— Non, répondit l'inconnu d'une voix sourde, non! Vous êtes d'honnêtes gens, vous! Et moi!...»

CHAPITRE XVII

Ces dernières paroles justifiaient les pressentiments des colons. Il y avait dans la vie de ce malheureux quelque funeste passé, expié peut-être aux yeux des hommes, mais dont sa conscience ne l'avait pas encore absous. En tout cas, le coupable avait des remords, il se repentait, et, cette main qu'ils lui demandaient, ses nouveaux amis l'eussent cordialement pressée, mais il ne se sentait pas digne de la tendre à d'honnêtes gens! Toutefois, après la scène du jaguar, il ne retourna pas dans la forêt, et depuis ce jour il ne quitta plus l'enceinte de Granite-House. Quel était le mystère de cette existence? L'inconnu parlerait-il un jour? C'est ce que l'avenir apprendrait. En tout cas, il fut bien convenu que son secret ne lui serait jamais demandé et que l'on vivrait avec lui comme si l'on n'eût rien soupçonné.

Pendant quelques jours, la vie commune continua donc d'être ce qu'elle avait été. Cyrus Smith et Gédéon Spilett travaillaient ensemble, tantôt chimistes, tantôt physiciens. Le reporter ne quittait l'ingénieur que pour chasser avec Harbert, car il n'eût pas été prudent de laisser le jeune garçon courir seul la forêt, et il fallait se tenir sur ses gardes.

Quant à Nab et à Pencroff, un jour aux étables ou à la basse-cour, un autre au corral, sans compter les travaux à Granite-House, ils ne manquaient pas d'ouvrage.

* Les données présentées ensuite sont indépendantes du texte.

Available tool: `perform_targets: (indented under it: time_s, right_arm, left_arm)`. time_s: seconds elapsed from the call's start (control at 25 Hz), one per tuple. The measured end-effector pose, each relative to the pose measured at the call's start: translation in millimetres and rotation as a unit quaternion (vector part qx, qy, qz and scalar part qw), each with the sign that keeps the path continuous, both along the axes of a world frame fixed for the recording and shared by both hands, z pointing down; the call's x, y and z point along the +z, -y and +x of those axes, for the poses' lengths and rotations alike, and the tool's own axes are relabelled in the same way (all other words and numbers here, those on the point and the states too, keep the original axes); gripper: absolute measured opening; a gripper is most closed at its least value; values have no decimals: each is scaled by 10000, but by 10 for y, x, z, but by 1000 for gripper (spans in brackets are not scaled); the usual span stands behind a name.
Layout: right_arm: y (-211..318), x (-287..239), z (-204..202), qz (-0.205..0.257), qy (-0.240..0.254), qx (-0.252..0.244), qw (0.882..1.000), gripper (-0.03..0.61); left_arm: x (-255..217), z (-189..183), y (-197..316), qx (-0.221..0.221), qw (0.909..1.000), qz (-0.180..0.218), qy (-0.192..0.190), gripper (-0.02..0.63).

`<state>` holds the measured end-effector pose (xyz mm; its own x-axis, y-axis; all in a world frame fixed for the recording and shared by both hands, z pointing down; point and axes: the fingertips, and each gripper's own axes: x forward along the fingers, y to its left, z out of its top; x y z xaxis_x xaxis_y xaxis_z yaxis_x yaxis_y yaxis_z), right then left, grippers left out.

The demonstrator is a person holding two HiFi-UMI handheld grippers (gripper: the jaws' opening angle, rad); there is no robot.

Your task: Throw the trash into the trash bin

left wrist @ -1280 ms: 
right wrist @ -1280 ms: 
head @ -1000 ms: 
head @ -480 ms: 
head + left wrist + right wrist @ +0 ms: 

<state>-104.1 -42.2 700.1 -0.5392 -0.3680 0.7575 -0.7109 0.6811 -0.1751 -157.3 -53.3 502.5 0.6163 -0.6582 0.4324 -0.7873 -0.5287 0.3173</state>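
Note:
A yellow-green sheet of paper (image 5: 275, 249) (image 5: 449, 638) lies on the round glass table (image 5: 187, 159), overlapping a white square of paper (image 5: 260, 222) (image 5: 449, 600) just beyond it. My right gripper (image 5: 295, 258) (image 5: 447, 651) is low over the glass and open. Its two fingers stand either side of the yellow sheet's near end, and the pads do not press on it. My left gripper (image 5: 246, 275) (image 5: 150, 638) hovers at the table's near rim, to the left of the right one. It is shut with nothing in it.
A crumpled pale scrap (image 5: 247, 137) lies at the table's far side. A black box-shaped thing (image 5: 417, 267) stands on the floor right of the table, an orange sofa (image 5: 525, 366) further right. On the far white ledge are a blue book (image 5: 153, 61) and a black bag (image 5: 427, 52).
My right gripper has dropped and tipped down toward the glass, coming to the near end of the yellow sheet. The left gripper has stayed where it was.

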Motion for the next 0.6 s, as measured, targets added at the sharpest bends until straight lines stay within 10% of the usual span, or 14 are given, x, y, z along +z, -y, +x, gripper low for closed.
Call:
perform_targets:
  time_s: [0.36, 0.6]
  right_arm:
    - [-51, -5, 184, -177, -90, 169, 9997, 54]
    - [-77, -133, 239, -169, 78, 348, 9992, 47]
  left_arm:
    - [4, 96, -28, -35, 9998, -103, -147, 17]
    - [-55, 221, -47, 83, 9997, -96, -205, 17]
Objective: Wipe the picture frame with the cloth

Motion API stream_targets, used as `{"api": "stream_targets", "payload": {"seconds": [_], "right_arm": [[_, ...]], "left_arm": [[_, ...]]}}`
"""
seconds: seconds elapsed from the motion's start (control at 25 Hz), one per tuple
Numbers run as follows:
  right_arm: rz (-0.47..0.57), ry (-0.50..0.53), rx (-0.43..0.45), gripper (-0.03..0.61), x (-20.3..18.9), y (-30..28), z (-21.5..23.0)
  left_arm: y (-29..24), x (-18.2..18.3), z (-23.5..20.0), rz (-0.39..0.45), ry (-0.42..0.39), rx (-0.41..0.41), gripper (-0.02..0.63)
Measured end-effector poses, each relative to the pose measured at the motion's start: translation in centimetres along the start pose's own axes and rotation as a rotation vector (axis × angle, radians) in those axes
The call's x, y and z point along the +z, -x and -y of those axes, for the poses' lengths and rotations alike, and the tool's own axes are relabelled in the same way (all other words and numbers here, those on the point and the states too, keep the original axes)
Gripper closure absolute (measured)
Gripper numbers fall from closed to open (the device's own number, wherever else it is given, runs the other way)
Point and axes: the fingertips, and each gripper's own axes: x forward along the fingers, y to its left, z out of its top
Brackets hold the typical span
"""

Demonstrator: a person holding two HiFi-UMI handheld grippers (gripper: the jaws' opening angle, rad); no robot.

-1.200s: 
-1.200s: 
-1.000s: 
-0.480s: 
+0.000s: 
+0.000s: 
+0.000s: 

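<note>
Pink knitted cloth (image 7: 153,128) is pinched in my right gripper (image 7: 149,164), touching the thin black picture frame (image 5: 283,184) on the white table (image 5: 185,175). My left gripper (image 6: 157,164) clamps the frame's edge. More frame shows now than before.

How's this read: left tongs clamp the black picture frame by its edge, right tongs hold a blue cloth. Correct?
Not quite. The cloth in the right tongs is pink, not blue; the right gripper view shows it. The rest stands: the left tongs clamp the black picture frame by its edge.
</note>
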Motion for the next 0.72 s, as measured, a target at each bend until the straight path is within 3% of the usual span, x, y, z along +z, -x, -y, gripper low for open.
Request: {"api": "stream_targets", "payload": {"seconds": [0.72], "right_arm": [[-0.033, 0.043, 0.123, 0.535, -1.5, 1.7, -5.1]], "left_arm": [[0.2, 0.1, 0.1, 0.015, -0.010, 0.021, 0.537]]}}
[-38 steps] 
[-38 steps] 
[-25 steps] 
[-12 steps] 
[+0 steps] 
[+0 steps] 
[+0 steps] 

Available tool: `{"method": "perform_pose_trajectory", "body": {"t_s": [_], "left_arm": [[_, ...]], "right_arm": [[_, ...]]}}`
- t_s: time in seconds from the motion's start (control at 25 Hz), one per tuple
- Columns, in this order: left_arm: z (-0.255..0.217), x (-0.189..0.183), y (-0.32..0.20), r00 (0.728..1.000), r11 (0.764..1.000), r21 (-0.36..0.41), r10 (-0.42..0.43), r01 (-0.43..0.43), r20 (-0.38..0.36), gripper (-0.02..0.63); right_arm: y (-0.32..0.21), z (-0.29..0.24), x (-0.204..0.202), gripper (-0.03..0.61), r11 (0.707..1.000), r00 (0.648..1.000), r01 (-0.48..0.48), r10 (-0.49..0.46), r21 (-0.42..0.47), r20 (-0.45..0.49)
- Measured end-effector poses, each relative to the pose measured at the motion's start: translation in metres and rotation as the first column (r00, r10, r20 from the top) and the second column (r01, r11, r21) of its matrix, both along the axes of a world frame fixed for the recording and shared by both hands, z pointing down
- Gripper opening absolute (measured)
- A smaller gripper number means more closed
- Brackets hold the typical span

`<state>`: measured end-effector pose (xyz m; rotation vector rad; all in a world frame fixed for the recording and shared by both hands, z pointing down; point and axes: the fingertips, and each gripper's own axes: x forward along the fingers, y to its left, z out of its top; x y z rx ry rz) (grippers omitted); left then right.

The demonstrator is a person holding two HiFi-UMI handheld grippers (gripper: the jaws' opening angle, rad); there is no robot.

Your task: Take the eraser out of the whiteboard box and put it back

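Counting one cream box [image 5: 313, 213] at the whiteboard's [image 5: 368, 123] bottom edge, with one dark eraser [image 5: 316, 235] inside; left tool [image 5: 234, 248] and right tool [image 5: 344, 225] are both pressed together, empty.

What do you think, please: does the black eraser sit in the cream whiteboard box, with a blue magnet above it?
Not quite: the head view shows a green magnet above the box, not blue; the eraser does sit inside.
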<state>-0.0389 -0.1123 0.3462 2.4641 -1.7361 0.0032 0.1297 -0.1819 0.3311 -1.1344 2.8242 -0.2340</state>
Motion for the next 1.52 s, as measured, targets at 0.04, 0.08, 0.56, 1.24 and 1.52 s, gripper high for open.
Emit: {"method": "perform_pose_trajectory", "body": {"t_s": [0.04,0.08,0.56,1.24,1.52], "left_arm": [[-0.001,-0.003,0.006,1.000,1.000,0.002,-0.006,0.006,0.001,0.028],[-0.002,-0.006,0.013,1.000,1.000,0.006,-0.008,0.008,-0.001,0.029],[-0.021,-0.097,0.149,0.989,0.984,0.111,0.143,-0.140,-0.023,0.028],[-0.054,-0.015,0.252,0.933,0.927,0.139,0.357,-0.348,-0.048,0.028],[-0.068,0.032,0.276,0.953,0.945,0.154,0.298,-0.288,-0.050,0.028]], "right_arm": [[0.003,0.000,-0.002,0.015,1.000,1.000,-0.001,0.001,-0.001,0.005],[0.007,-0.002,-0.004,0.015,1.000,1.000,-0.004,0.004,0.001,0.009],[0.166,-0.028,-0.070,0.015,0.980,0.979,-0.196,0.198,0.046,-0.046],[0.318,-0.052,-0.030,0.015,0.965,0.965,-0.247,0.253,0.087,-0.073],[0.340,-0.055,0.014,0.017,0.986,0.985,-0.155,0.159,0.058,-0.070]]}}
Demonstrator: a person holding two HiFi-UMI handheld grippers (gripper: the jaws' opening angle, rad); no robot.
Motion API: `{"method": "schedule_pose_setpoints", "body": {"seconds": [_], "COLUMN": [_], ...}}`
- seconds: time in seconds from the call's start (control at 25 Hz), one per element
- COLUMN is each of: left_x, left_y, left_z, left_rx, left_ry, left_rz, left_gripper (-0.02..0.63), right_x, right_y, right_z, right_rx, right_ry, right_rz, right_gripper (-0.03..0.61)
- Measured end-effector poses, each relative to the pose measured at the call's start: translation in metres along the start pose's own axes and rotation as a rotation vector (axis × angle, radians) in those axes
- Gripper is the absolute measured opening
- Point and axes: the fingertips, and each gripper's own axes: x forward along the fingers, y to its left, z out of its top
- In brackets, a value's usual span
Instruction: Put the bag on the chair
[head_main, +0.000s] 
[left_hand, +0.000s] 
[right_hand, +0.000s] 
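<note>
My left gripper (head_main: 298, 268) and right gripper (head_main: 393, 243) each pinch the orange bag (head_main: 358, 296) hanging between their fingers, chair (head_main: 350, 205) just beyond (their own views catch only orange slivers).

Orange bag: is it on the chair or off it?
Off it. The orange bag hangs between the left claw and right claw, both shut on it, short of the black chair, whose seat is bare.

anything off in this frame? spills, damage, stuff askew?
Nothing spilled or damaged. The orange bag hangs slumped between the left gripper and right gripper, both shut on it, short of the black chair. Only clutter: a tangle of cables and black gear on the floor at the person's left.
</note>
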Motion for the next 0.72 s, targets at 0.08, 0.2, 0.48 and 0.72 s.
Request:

L'inconnu travaillait à l'écart, et il avait repris son existence habituelle, n'assistant point aux repas, couchant sous les arbres du plateau, ne se mêlant jamais à ses compagnons. Il semblait vraiment que la société de ceux qui l'avaient sauvé lui fût insupportable!

«Mais alors, faisait observer Pencroff, pourquoi a-t-il réclamé le secours de ses semblables? Pourquoi a-t-il jeté ce document à la mer?

— Il nous le dira, répondait invariablement Cyrus Smith.

— Quand?

— Peut-être plus tôt que vous ne le pensez, Pencroff.»